Copy the listing that follows exactly. Its pictures do not belong in the copy.

▶ **SUPPLIED DATA**:
-- -- --
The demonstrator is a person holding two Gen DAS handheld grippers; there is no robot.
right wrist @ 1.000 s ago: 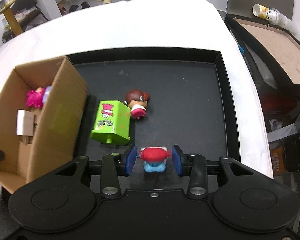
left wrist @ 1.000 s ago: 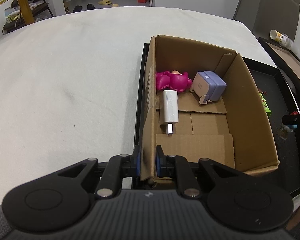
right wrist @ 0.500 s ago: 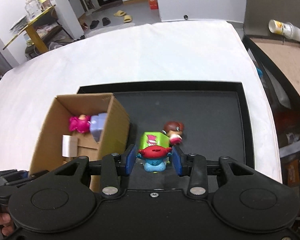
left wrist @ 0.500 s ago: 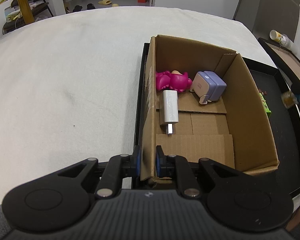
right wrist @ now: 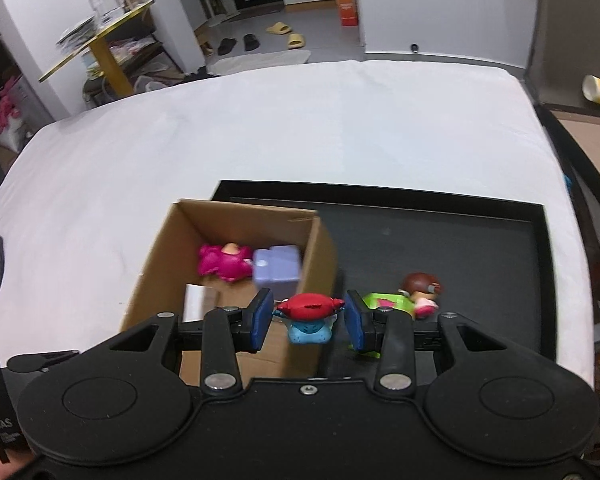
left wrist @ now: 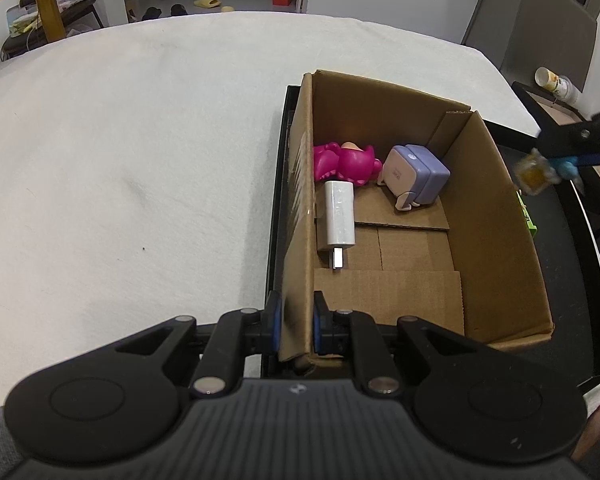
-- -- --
▶ **OUTPUT OF THE EXERCISE**:
The demonstrator is a person holding two Gen DAS handheld grippers; there is no robot.
right wrist @ 1.000 s ago: 
left wrist @ 1.000 s ago: 
right wrist @ 0.500 s ago: 
left wrist @ 0.500 s ago: 
right wrist @ now: 
left wrist @ now: 

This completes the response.